# This puts a new twist on attempted suicide



## Vivjen (Jan 11, 2014)

www.bbc.co.uk/news/world-africa-25681048

Do read his quote at the end...


----------



## Diwundrin (Jan 11, 2014)

Sounds like a fairly Mickey Mouse operation all round doesn't it?


----------



## Old Hipster (Jan 11, 2014)

Well that takes the cake! I can well imagine how the mortuary workers must have reacted. 

I always feel sorry for folks who live through a botched suicide attempt. I mean you have to have hit rock bottom emotionally and maybe physically as well. But you feel so hopeless and life is not worth living anymore, nothing is going right in your life etc..and then you can't even manage to kill yourself properly. I mean how much worse could that make you feel!

When I was growing up there was a man in town who always had half of his face hidden, he had tried to kill himself by putting a gun in his mouth and only managed to blow off half of his face and then lived. Poor man.

Maybe this will turn the poor fellows life around, coming back from the dead and all.


----------



## Vivjen (Jan 11, 2014)

It must have been scary; for both sides! At least he will be ok; I can't imagine how it must feel to fail..


----------



## Diwundrin (Jan 11, 2014)

I think what would make it worse is that you'd be expected to be grateful to the people who 'saved' you.


----------



## Warrigal (Jan 11, 2014)

My husband attempted suicide once. He was in the depths of depression at the time.
He was unsuccessful and is now over his illness. 

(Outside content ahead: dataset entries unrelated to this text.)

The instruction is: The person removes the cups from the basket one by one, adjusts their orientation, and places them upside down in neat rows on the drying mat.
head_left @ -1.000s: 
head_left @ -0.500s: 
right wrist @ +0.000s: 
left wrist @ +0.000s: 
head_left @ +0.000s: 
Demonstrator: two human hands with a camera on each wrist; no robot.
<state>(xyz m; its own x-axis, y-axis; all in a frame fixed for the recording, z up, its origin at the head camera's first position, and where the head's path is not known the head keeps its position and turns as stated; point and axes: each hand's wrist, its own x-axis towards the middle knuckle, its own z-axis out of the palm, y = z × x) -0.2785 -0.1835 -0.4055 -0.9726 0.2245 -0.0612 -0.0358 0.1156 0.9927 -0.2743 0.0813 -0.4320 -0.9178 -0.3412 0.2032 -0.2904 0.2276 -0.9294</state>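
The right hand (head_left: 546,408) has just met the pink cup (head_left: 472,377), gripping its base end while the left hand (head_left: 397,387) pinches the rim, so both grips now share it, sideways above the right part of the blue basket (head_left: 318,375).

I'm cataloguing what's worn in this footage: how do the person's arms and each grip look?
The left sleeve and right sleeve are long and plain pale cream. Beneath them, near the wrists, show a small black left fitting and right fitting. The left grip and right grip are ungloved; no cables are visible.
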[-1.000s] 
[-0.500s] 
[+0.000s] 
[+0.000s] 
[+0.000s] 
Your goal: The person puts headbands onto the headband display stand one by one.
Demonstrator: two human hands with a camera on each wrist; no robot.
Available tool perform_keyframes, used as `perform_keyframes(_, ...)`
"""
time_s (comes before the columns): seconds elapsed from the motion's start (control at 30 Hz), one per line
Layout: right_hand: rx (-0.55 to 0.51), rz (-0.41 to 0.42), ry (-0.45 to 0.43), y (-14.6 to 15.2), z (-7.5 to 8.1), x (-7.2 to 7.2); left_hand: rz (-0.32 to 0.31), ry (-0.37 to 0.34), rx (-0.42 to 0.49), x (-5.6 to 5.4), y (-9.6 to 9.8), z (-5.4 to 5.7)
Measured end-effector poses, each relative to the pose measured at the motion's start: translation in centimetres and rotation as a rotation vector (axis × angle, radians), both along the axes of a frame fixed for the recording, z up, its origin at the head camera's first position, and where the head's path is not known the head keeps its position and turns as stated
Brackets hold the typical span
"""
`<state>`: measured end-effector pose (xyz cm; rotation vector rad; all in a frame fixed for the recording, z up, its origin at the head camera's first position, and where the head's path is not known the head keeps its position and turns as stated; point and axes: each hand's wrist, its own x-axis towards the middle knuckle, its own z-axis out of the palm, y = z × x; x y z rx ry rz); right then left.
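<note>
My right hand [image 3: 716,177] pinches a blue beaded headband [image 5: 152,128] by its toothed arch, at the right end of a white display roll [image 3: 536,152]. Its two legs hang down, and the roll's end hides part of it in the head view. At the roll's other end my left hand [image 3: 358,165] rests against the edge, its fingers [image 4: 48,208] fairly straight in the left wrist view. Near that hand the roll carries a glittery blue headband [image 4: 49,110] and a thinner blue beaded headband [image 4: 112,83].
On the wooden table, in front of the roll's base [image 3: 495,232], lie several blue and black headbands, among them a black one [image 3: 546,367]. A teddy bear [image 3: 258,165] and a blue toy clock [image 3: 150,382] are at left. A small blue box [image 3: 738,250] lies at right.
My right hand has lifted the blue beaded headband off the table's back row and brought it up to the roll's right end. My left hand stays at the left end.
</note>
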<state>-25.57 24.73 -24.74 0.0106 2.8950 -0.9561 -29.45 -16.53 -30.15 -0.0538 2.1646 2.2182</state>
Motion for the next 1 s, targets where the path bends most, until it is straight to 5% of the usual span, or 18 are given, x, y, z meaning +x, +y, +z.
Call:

He still expresses the intention to kill himself rather than enter a nursing home.
We will see what he does should the time ever come.
I won't help him though.


----------



## Vivjen (Jan 11, 2014)

That is dreadful, I feel for both of you. 
Depression is so difficult to deal with, you can be in denial until you are so far down that it is difficult to get help; I know.
I am too much of a coward to attempt suicide..


----------



## Old Hipster (Jan 11, 2014)

Warrigal said:


> My husband attempted suicide once. He was in the depths of depression at the time.
> He was unsuccessful and is now over his illness.
> 
> He still expresses the intention to kill himself rather than enter a nursing home.
> ...


On I am sorry to read this, it must be hard on you. But I can understand his point. 

Decades ago I used to get migraines to the point where I would have to be in bed sometimes for a couple of days and the agony was beyond tremendous. And I can remember laying there thinking that death didn't sound like such a bad thing, at least the pain would be gone. 

So I can understand how a person could feel and how easy it might be in those circumstances to welcome death. Even though when my grandpa committed suicide, we understood why he did it, but it still leaves a big gaping wound in the family and you do feel as if you failed the person.


----------



## SifuPhil (Jan 11, 2014)

> A witness told the Star newspaper that when noises were heard inside the  cold room: "The mortuary attendant and a worker took to their heels  screaming."



"They then ran to their mud-and-straw church and sacrificed three goats and five chickens."

Seriously, why is anyone surprised that this happens with some regularity in places like this?


----------



## Diwundrin (Jan 11, 2014)

My Mum made a half-hearted attempt when I was 15.  A neighbour had called in and Mum managed to tell her what she'd taken so she got an ambulance and an overnight hospital stay. She hadn't taken a lethal amount anyway but I was shattered.  Luckily I had a mentor in life's lessons much wiser than me, her brother, who clued me up that it wasn't my fault and that she'd always been a drama queen and was looking for attention. He was right but it was still hard to come to terms with at the time. 15 yo kids are supposed to be the centre of their mothers' universe aren't they? My mistake. And good lesson.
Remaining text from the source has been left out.